Police in Slovenia have arrested a 23-year-old man in Maribor believed to be responsible for creating the Mariposa botnet, a collection of hacked PCs that spanned an estimated 12 million computers across the globe, according to reports.

The Associated Press cites FBI officials in Washington, D.C. stating that authorities had arrested “Iserdo,” the nickname used by the hacker alleged to have created Mariposa, a botnet that first surfaced in December 2008 and grew to infect more than half of the Fortune 1,000 companies, as well as at least 40 major banks.

Earlier this year, police in Spain arrested three of Iserdo’s associates, who allegedly used the Mariposa botnet to steal credit card accounts and online banking credentials.

The AP story doesn’t identify Iserdo, saying officials declined to release his name and the exact charges filed against him, but says that the arrest took place about 10 days ago, and that the man has been released on bond.

According to information obtained by KrebsOnSecurity.com, Iserdo’s real name is Dejan Janžekovic. Local Slovenian press reports at the time of his arrest said Iserdo was a former student at the Maribor Faculty of Computer and Information Science, but that information could not be independently confirmed.

Individuals close to the case say Janžekovic charged a few hundred dollars for each copy of the bot kit, and that sales frequently were handled by a former classmate who accepted Western Union transfers on his behalf. According to two sources, one of those who helped with the transactions was a 24-year-old woman named Nuša Čoh, pictured here in her high school photo.

Neither Janžekovic nor Čoh could be immediately reached for comment.

Update, July 29, 4:45 p.m: Janzekovic appears only to have been a person of interest in this investigation, according to a law enforcement official I spoke with today. Also, I heard back from Janzekovic himself, who acknowledged having been investigated by the FBI and Slovenian police in connection with Mariposa, and taken in to the police station for questioning. But he said he is not Iserdo, and that the authorities somehow had him mixed up with someone else. From his e-mail to me:

“I am 23 years old (the picture you found is very outdated). I am single, I work as a senior systems administrator for a telco in Slovenia. Fact is that I love technology, I love life (even though the past two weeks it was hell on earth for me), but most of all – I am innocent. Yes, you read right, innocent. I am smarter than this and such things do interest me only from the technological point, as in how to protect against them.

Oh, not to forget, my net nick was and will never be Iserdo.

It is true, that I had the FBI and Slovenian police investigating me but it is also true, that I had nothing to hide.
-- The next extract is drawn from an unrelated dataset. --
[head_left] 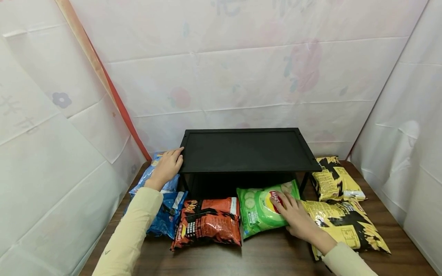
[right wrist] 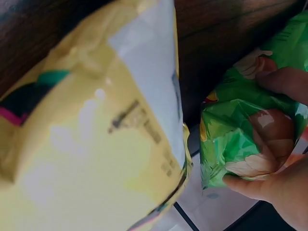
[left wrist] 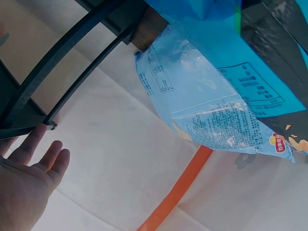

During the investigation I was very cooperative with authorities – I even gave them password for my encrypted partitions. What was the lead to me? It had to be some kind of mix-up and/or identity theft – the only person known to me in this whole story is the girl who I went to school with (as you have already found out).

Neither of authorities did explain to me how they came to conclusion that I was iserdo. I strongly believe the case was identity theft (obviously someone who knew enough about me, to know that I would easily fit in the case) and/or connection through Nusa. And believe me, it was also to my great surprise, when they woke me up at 6 a.m. to search my home on basis of me selling some ‘nasty code’.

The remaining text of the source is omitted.